* _Exercise directions_: Consider each line of the material below and note whether it holds "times". State how many do, and nothing else.

* _Provided material_:
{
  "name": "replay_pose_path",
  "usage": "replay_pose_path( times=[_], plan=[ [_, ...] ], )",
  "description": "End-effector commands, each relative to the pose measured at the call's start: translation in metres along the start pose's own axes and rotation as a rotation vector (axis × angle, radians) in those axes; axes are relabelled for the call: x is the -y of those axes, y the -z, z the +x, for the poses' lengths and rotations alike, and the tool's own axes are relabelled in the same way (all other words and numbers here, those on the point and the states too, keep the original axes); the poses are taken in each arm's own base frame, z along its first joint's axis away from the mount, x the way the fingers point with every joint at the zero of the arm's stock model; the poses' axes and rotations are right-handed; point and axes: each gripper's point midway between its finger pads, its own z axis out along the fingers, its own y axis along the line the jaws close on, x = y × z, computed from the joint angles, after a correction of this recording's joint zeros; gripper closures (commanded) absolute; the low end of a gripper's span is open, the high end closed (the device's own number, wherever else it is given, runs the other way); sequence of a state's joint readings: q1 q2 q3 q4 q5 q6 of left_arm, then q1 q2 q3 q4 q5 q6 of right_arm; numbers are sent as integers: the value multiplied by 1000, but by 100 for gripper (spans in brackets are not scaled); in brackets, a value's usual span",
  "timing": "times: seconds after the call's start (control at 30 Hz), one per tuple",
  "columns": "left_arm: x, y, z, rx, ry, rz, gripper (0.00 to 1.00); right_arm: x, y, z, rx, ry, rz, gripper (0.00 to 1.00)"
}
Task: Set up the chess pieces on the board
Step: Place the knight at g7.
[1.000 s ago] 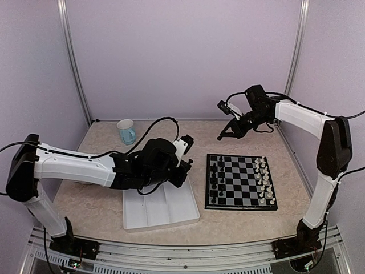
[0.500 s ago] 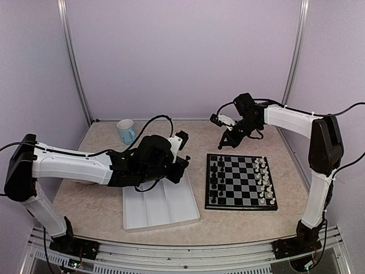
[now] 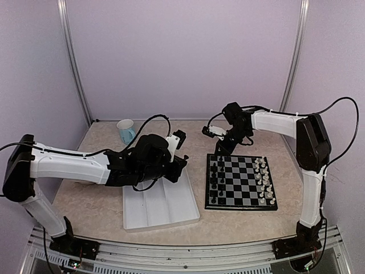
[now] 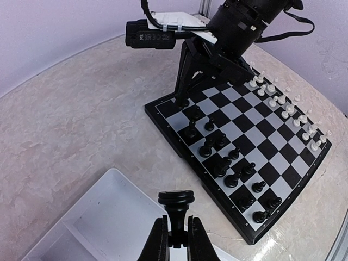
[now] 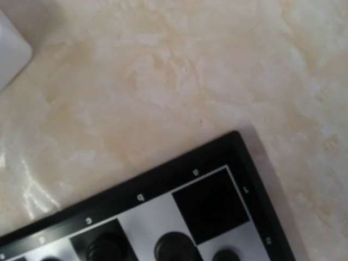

* _Written response_: 2